#### Listed records
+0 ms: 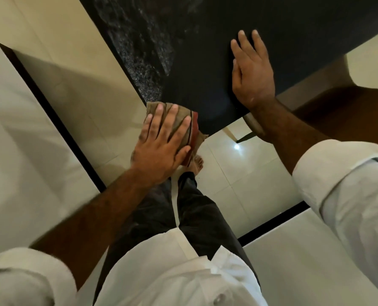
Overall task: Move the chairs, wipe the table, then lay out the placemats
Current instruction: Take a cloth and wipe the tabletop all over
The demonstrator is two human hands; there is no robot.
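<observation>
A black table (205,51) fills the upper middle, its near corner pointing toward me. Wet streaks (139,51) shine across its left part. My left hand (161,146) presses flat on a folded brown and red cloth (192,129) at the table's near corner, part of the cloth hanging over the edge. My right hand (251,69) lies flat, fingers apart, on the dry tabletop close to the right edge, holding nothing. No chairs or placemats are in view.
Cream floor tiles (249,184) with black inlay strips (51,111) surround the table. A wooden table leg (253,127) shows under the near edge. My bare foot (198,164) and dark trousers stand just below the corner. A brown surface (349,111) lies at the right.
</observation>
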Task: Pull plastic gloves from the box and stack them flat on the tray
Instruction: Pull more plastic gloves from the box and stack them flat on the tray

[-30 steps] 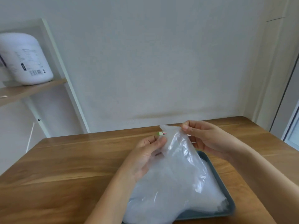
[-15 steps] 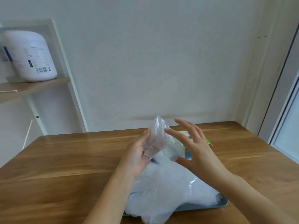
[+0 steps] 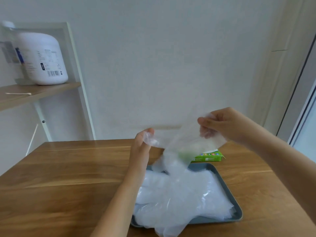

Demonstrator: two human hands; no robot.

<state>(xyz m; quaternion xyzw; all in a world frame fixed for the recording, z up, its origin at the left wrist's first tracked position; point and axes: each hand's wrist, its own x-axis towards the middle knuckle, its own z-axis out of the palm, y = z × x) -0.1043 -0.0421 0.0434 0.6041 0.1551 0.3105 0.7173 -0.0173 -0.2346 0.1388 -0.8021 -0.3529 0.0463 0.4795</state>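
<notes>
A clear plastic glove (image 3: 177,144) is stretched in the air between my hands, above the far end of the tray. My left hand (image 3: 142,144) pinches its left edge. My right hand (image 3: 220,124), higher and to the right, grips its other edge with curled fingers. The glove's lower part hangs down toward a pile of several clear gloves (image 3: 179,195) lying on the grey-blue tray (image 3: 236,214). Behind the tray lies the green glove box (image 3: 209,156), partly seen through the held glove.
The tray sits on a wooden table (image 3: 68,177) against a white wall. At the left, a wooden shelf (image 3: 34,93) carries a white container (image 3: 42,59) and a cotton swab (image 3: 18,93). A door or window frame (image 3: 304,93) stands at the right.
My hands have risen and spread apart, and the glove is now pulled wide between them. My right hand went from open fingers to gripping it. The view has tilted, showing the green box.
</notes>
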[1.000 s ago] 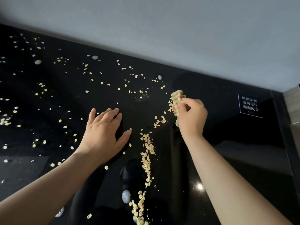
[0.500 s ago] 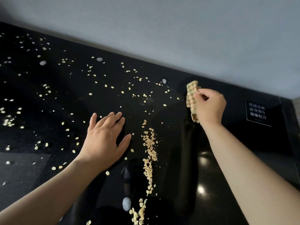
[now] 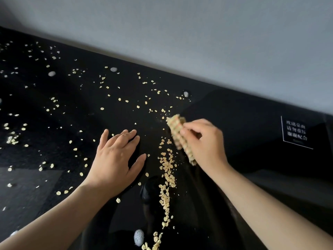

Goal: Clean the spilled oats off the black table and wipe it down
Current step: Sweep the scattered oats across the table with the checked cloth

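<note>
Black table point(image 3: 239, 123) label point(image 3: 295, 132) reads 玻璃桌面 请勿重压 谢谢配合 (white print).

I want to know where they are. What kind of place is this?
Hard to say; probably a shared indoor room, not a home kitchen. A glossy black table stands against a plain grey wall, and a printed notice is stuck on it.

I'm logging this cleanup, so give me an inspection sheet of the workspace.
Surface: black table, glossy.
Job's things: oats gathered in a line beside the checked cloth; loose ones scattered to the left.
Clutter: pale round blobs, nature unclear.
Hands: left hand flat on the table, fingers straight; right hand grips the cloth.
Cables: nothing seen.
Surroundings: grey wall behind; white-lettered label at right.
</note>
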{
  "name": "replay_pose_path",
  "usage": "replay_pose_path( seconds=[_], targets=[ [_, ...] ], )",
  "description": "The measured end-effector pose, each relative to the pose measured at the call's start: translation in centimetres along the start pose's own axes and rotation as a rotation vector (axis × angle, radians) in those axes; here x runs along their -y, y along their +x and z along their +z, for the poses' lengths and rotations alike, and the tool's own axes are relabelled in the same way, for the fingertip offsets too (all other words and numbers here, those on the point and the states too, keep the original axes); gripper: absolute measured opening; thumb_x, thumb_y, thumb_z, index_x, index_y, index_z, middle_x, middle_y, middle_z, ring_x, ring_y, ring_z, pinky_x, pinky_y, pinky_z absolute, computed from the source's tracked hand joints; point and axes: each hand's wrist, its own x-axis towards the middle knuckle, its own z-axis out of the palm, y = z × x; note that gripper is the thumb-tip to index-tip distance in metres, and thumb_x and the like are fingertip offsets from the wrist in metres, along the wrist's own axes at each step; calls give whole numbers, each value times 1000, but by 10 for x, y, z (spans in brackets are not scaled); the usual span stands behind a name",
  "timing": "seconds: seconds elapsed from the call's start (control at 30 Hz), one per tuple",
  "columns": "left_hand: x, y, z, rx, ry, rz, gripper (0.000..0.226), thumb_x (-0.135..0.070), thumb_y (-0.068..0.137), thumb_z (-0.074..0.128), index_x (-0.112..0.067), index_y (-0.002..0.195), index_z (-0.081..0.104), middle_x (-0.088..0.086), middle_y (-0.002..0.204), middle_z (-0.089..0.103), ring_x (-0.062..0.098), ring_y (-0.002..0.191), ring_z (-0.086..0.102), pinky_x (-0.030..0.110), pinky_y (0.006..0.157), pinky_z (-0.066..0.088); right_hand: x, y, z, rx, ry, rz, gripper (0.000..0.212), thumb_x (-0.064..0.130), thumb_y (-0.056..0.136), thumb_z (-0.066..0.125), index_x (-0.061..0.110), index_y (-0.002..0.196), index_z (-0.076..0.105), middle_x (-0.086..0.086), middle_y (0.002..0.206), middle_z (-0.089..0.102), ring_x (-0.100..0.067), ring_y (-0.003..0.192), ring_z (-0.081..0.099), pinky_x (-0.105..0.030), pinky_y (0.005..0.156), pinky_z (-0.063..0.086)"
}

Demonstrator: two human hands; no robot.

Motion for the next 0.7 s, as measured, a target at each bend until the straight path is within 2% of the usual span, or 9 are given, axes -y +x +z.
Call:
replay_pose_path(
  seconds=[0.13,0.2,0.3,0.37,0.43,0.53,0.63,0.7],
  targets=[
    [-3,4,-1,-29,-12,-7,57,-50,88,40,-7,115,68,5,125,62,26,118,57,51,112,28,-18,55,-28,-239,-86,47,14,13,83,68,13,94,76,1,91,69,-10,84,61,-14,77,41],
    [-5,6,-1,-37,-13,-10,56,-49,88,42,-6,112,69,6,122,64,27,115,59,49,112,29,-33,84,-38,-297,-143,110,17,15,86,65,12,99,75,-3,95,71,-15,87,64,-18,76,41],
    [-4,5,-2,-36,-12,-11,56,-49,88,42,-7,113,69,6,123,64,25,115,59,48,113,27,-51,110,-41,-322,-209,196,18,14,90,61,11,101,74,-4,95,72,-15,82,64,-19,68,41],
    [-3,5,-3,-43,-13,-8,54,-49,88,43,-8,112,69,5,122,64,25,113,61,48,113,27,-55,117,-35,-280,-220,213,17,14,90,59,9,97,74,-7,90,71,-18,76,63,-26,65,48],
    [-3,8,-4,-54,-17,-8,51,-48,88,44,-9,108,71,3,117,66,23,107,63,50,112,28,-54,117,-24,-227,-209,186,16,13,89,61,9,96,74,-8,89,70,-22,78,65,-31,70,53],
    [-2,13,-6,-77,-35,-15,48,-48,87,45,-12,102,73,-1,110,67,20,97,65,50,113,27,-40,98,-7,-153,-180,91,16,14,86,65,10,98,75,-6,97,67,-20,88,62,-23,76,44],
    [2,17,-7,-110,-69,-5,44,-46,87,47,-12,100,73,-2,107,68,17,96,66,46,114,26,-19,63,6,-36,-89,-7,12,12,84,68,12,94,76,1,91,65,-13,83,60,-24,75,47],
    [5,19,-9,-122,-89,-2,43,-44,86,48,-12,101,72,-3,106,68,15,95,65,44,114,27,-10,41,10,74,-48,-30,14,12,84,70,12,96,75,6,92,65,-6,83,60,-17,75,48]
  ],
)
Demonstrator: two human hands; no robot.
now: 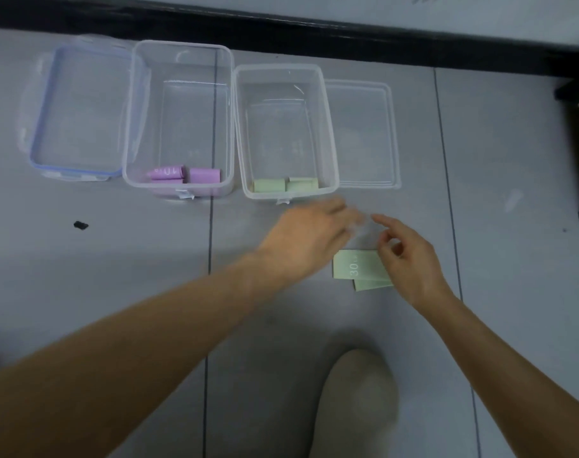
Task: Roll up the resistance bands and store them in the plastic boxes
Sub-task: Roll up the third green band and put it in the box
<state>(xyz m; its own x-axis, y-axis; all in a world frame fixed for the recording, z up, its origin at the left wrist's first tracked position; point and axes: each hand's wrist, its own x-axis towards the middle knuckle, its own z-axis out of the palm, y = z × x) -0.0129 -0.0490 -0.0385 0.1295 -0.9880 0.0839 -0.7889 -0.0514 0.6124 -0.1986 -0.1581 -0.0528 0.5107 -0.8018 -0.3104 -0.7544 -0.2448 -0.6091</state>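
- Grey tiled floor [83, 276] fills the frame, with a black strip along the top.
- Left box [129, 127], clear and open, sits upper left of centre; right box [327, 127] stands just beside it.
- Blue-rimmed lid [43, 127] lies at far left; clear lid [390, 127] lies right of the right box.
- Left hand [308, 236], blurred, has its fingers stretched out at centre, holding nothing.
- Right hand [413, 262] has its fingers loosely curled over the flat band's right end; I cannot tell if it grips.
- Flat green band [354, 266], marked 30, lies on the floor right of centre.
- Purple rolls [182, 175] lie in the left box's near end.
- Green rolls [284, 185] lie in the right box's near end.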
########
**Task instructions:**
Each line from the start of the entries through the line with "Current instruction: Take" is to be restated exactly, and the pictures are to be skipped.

**Output below:**
+0 ms: 
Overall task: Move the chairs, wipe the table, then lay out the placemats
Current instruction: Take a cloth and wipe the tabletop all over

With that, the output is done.